━━━━━ Material for this task
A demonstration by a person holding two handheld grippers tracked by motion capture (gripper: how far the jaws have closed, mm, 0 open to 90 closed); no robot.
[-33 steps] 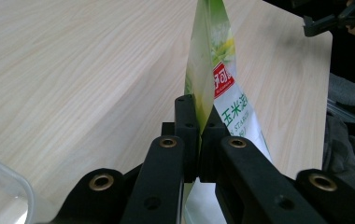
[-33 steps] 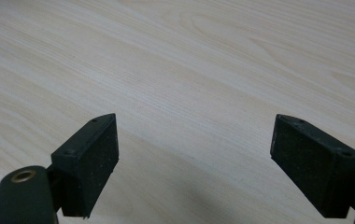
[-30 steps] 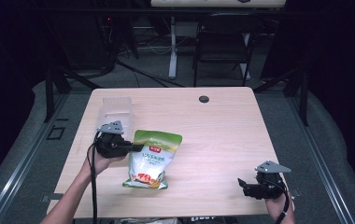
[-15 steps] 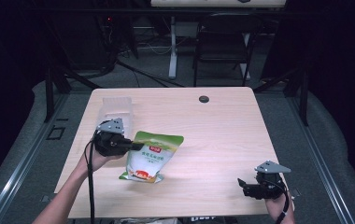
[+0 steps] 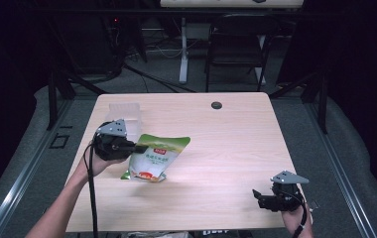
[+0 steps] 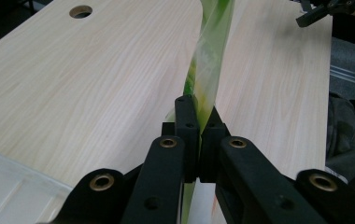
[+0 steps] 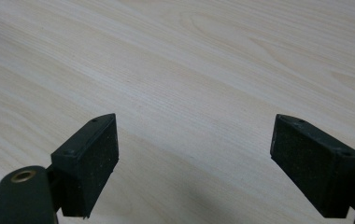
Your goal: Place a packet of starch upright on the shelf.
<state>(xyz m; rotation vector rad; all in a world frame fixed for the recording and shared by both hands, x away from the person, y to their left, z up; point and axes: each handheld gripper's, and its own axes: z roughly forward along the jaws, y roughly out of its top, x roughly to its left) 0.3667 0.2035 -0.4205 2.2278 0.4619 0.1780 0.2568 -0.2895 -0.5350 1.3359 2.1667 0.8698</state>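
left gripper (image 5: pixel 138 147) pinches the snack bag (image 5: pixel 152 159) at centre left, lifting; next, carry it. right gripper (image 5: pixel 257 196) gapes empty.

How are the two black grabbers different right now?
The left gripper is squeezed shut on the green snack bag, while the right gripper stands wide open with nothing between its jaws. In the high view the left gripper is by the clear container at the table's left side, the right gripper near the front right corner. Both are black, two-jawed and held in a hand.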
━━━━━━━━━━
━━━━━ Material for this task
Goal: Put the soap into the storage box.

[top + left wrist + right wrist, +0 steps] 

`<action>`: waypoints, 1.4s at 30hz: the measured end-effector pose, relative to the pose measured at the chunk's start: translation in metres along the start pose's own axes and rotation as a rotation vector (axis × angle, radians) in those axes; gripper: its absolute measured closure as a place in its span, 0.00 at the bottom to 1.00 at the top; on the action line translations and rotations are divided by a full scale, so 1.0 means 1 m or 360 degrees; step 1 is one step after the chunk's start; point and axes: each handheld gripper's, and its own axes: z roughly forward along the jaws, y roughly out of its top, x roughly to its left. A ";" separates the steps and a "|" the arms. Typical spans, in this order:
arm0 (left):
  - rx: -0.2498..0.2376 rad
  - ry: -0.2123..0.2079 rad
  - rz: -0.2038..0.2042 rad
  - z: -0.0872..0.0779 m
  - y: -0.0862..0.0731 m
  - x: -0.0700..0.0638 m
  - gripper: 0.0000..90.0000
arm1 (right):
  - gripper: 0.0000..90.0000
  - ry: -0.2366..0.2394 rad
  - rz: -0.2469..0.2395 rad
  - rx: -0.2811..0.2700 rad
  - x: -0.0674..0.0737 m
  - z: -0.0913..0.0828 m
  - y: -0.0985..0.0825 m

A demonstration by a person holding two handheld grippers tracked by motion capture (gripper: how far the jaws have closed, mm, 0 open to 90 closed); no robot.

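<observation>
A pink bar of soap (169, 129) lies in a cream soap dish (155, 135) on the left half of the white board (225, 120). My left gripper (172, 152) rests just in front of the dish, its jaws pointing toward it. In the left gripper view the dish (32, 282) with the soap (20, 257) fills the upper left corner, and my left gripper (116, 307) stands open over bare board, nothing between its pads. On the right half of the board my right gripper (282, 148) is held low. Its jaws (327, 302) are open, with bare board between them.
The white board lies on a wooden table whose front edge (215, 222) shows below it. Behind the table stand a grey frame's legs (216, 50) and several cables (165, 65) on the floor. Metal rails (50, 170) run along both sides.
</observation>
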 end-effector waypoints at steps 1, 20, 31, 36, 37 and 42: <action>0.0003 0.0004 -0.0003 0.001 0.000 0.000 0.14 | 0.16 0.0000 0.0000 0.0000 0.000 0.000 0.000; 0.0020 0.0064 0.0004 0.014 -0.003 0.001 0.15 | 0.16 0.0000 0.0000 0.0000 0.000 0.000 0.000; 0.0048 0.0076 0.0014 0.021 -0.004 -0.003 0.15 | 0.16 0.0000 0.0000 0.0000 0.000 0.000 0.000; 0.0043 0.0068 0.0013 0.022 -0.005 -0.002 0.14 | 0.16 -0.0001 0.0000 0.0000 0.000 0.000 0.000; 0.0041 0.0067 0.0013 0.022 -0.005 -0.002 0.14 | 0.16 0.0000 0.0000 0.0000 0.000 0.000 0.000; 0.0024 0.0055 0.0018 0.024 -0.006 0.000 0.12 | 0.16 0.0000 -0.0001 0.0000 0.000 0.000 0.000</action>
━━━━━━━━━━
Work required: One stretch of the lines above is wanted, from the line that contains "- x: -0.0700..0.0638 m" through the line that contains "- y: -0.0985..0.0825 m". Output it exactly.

Your solution:
  - x: -0.0700..0.0638 m
  - gripper: 0.0000..90.0000
arm1 (right):
  - gripper: 0.0000..90.0000
  - ry: -0.2366..0.2394 rad
  - rz: -0.2469..0.2395 rad
  - rx: -0.2811..0.2700 rad
  - x: -0.0674..0.0737 m
  - z: -0.0913..0.0828 m
  - y: -0.0985..0.0825 m

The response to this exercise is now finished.